**Exercise goal:** The listing is to be duplicated in full, exactly as written.

**Dataset section:**
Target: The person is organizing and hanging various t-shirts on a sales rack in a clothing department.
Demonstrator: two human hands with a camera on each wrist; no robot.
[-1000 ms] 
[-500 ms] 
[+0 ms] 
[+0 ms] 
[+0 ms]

**Written solution:**
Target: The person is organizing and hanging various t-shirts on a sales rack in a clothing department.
Demonstrator: two human hands with a camera on each wrist; no robot.
[-1000 ms] 
[-500 ms] 
[+0 ms] 
[+0 ms] 
[+0 ms]

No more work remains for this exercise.